Dancing with Red Herrings
I don’t know the history of the term red herring, but to me it means something you’re looking at thinking it’s the problem, when it’s just not the right problem.
I have to return to the red-herring in my recent MEF debugging post. I wasted a lot of calendar time thinking the problem was in MEF. It wasn’t. It was in my code.
The biggest hurdle to effective debugging, the biggest time waster, the mind killer of debugging is the red herring. When you are debugging the quickest way to become ineffective is to latch on to a perceived solution and cease to look in other directions. Nancy Folsom and I wrote about this years ago as I was adopting her style of debugging. Her answer is very simple – debug using a scientific method which means you attempt to prove yourself wrong. When you think a problem is in a particular location, figure out a test that will tell you that you are wrong, and do not cling to the incorrect assumption that the converse is true.

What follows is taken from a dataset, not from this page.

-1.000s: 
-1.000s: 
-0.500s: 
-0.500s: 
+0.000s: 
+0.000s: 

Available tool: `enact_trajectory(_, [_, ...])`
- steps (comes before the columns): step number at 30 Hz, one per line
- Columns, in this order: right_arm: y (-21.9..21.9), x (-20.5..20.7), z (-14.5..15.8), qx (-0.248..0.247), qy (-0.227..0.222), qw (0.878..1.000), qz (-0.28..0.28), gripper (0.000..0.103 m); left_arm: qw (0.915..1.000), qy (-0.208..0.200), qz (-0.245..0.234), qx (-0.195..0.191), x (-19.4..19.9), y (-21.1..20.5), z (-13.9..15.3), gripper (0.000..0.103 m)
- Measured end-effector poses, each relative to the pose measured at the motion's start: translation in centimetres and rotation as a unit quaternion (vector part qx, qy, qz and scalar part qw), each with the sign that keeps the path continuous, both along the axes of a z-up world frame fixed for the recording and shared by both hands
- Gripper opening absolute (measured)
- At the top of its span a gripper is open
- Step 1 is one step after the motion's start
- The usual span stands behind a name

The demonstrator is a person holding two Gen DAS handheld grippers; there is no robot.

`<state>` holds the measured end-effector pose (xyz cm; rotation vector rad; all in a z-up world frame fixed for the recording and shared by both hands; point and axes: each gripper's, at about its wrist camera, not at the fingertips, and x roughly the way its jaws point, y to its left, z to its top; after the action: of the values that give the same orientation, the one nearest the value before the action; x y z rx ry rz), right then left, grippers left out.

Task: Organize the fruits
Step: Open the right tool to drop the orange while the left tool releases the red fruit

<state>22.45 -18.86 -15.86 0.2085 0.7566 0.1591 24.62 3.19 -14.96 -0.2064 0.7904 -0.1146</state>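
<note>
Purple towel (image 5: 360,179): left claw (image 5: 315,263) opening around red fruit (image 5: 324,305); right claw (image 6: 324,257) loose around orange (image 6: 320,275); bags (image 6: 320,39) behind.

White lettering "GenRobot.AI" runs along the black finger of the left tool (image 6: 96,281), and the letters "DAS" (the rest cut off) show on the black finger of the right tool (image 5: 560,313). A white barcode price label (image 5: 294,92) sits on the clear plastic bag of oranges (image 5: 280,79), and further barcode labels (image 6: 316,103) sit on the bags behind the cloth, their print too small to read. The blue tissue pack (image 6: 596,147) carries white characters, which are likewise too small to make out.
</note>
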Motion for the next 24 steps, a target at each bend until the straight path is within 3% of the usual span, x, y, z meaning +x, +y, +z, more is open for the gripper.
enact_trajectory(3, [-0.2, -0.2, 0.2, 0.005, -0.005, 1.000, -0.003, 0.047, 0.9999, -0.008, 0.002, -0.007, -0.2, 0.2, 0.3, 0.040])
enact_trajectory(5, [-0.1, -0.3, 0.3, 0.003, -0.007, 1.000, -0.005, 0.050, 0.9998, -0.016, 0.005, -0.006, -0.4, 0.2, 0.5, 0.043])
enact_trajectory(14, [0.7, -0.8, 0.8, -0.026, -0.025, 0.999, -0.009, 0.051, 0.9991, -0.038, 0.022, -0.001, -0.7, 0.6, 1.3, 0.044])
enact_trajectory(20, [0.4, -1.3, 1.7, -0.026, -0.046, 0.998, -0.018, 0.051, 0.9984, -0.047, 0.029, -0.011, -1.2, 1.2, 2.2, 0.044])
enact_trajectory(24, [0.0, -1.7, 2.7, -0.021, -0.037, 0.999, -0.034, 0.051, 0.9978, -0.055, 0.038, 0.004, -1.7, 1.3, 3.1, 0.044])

There are few tests that can prove you are correct because there are many reasons for a particular result. If you look back at my previous blog post, there’s a profound example of this. While I didn’t perceive it that way, my test of the dictionary was actually evidence of an inheritance problem, but in the attribute while I thought the inheritance problem was in the interface. But remember it wasn’t an inheritance problem at all. Had I taken this as “strong indication” (similar but not quite as strong as the word “proof”) that my theory was correct, I would have continued to dance with the red herring and not proceed toward the solution.

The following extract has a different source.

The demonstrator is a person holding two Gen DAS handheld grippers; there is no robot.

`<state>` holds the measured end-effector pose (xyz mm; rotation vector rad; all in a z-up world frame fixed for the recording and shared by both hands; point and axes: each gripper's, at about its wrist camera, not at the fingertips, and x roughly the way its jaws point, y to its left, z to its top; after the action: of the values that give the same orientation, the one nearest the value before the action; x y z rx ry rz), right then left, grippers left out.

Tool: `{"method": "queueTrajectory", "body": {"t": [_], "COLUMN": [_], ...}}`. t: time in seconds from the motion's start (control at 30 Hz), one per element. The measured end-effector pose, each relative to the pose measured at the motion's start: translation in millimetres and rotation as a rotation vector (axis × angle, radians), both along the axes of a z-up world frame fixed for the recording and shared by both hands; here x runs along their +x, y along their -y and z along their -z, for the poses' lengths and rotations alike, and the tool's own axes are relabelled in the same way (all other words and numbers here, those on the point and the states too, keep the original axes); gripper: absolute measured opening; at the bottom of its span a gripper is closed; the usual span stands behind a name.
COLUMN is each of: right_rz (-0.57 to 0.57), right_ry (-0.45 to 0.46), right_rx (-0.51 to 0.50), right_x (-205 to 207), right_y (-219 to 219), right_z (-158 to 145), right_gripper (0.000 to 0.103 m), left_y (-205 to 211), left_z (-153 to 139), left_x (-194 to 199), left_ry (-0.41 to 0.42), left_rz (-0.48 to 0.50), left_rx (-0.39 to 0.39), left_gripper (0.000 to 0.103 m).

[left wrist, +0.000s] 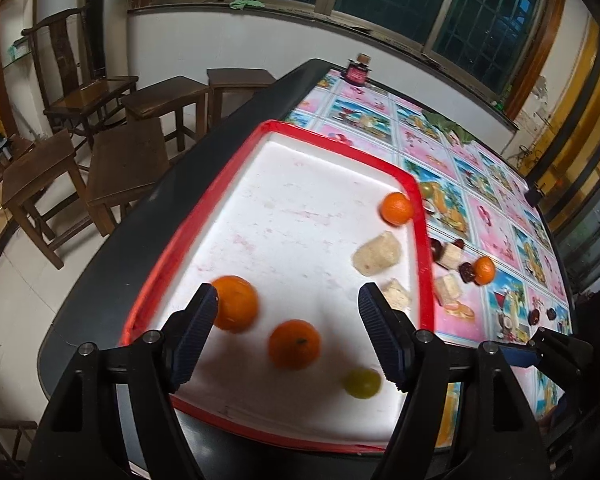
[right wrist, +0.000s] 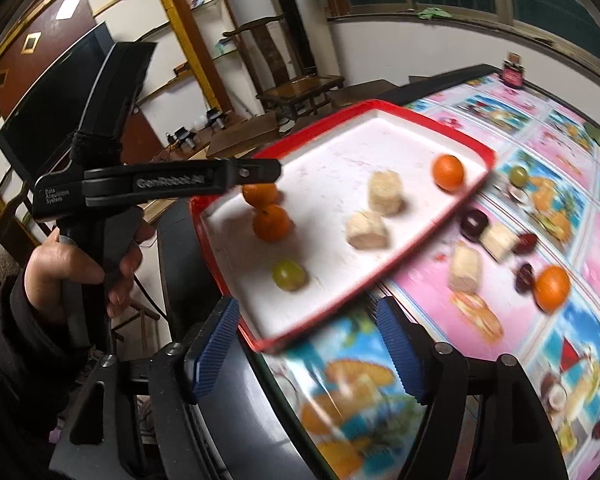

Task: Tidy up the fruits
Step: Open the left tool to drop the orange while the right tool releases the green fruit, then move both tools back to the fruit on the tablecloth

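Red-rimmed tray point(left wrist: 425, 264): glossy oranges point(left wrist: 294, 344).

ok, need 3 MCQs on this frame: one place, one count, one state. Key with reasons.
1. Where is the green fruit that lies nearest the claws?
A. in the tray
B. on the tablecloth
C. on a stool

2. How many oranges are in the tray?
A. one
B. three
C. five

3. The left claw is:
A. shut on an orange
B. shut, empty
C. open, empty

Key: 1 A, it sits on the white tray floor inside the red rim. 2 B, three inside; a fourth orange lies outside on the tablecloth. 3 C, pads stand apart, gripping nothing.
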<state>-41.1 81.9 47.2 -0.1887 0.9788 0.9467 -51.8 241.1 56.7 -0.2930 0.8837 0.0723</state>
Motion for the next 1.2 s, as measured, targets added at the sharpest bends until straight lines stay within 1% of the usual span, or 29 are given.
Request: {"method": "queueTrajectory", "body": {"t": [0.1, 0.33, 0.5, 0.77, 0.87, 0.97, 1.03, 1.1, 1.13, 1.17, 1.2], "right_rz": [0.045, 0.164, 0.230, 0.335, 0.386, 0.445, 0.479, 0.519, 0.539, 0.556, 0.572], "right_ry": [-0.010, -0.025, -0.016, -0.013, -0.019, -0.018, -0.021, -0.033, -0.038, -0.042, -0.044], "right_rx": [-0.003, -0.008, -0.018, -0.036, -0.068, -0.108, -0.123, -0.137, -0.145, -0.154, -0.162], "right_x": [-1, -2, 1, 9, 12, 16, 21, 26, 29, 32, 35], "right_y": [24, 85, 117, 156, 172, 188, 199, 209, 214, 217, 221], "right_z": [3, 5, 1, -2, -1, -1, 0, 4, 7, 10, 13], "right_gripper": [0.076, 0.077, 0.077, 0.077, 0.077, 0.076, 0.075, 0.075, 0.072, 0.066, 0.064], "left_y": [12, 44, 75, 123, 144, 173, 191, 203, 206, 209, 211], "left_z": [-3, -15, -22, -22, -18, -13, -9, -3, 0, 2, 3], "left_x": [1, 6, 14, 31, 40, 45, 49, 54, 57, 61, 64], "left_ry": [-0.005, 0.016, 0.022, 0.010, 0.003, 0.000, 0.004, -0.006, -0.007, -0.007, -0.008], "left_rz": [0.040, 0.115, 0.188, 0.302, 0.342, 0.401, 0.445, 0.469, 0.473, 0.474, 0.472], "left_rx": [-0.009, -0.015, -0.012, 0.001, 0.034, 0.147, 0.196, 0.197, 0.190, 0.184, 0.180], "left_gripper": [0.077, 0.077, 0.077, 0.077, 0.077, 0.077, 0.077, 0.077, 0.077, 0.077, 0.077]}}
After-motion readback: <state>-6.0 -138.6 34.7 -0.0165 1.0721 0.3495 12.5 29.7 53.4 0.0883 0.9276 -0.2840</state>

Debugging is full of red herrings. If you watch your debugging process you’ll find you make dozens of incorrect guesses about the problem. This is good. You don’t know what the problem is and you must creatively come up with dozens of ideas. The trick to effective debugging is to come up with these ideas, phrase them as questions that can be answered, prioritize them based on likelihood and ease of testing, and then run tests that prove each idea wrong so the wrong ideas can be discarded as quickly as possible.

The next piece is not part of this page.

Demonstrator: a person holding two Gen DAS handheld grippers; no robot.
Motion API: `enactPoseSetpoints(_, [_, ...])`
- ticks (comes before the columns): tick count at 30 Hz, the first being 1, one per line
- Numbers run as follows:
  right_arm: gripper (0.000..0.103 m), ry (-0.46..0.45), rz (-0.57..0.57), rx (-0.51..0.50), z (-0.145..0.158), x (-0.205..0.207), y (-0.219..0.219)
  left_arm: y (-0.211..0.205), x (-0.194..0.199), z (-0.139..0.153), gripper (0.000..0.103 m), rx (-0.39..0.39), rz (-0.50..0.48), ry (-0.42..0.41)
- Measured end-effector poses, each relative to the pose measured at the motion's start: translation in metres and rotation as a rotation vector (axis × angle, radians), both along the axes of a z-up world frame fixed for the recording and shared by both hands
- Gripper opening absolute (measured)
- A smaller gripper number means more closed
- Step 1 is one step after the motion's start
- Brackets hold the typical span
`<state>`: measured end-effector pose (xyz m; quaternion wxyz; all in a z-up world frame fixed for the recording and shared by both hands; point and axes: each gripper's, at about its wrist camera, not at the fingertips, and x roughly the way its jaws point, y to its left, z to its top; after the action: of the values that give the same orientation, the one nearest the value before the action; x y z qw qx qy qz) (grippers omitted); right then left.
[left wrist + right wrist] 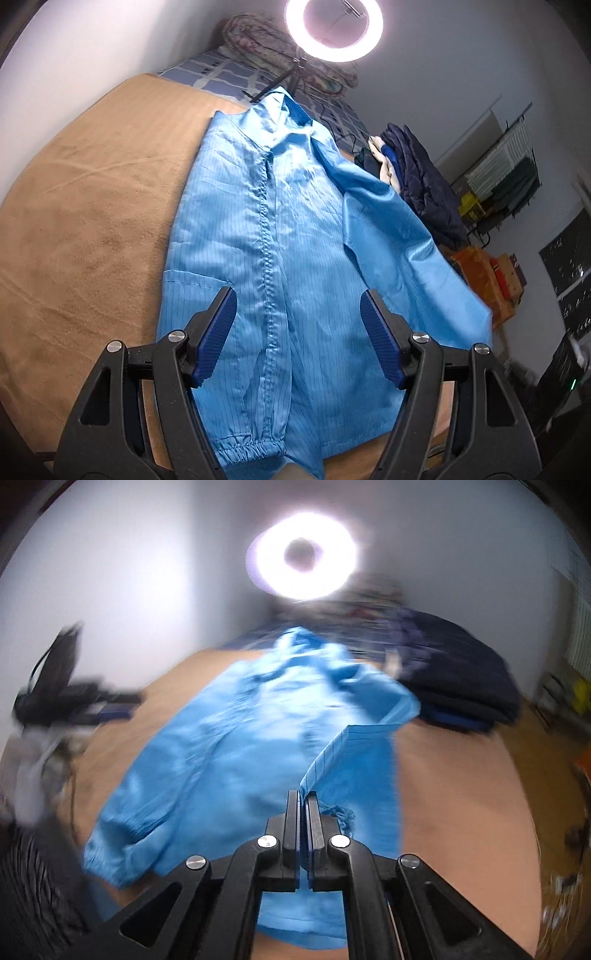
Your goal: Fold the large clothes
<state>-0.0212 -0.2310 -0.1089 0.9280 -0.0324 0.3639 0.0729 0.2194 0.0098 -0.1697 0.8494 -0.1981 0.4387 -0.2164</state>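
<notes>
Step in hand: folding the right sleeve in over the body, judging by the lifted cloth. Jacket (280, 236) lies front up on the tan blanket (85, 221) of the bed, collar away from the cameras. Right tool (303, 805) is pressed together, pinching the jacket's sleeve edge (332, 753), which hangs raised off the blanket. Left tool (297, 332) is spread, hovering over the lower front, holding nothing. Next: carry the sleeve across the zip line, lay it flat, release. The right view is blurred.
</notes>
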Motion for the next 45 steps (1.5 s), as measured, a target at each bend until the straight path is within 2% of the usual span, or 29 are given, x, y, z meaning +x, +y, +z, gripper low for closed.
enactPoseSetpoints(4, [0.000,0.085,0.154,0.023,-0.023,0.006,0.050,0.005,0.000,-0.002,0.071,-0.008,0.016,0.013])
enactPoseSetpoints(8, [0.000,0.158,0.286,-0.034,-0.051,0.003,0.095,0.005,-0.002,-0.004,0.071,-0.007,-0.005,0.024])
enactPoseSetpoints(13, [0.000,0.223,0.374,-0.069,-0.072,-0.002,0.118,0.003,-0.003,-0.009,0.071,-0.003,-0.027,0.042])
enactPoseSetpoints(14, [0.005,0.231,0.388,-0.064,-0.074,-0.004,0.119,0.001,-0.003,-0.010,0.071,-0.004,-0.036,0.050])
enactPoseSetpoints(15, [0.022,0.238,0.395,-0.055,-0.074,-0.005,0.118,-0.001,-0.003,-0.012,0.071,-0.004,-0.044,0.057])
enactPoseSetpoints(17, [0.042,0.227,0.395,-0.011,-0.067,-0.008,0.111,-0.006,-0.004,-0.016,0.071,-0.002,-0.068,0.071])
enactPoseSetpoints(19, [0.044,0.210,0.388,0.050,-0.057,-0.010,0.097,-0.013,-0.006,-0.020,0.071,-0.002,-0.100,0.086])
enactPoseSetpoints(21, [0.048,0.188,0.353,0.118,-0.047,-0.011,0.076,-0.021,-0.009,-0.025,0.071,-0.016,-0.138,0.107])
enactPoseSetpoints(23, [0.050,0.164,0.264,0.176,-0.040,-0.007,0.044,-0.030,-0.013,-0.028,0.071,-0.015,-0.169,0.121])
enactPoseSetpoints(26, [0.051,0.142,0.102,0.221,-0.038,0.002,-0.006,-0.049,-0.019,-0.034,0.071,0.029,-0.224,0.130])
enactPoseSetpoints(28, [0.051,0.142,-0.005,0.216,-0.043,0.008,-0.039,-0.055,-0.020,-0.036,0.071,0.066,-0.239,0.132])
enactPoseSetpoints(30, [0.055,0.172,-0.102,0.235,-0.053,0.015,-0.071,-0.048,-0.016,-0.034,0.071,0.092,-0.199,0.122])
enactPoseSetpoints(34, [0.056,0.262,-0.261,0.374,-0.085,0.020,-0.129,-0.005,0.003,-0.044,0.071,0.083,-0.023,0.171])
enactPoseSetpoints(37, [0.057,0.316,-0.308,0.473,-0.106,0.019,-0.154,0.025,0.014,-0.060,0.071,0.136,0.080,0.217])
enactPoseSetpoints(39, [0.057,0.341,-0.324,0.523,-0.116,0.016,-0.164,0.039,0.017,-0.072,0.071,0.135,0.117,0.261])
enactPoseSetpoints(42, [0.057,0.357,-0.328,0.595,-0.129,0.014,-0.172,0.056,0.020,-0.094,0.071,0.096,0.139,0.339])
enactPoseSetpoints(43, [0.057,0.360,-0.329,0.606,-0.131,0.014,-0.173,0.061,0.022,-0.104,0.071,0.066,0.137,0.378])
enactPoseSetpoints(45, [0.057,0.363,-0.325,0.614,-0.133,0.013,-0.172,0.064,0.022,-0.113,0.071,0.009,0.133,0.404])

Team this with “Price is Right” techniques. There was a game on that show where someone had a short amount of time to guess the right price and an answer of high or low. The smart player guessed any number, then split the difference between that and a boundary condition. This can also be called divide and conquer debugging. While the scenarios where divide and conquer is effective is limited, it’s a valuable way of thinking/debugging in those scenarios. For example, if you have the wrong value displayed, is the database returning the right value, does the object contain the right value, etc. It’s a subset of scientific method debugging, but it’s a significantly important subset to call out.
Enjoy your debugging! It’s where you spend most of your time.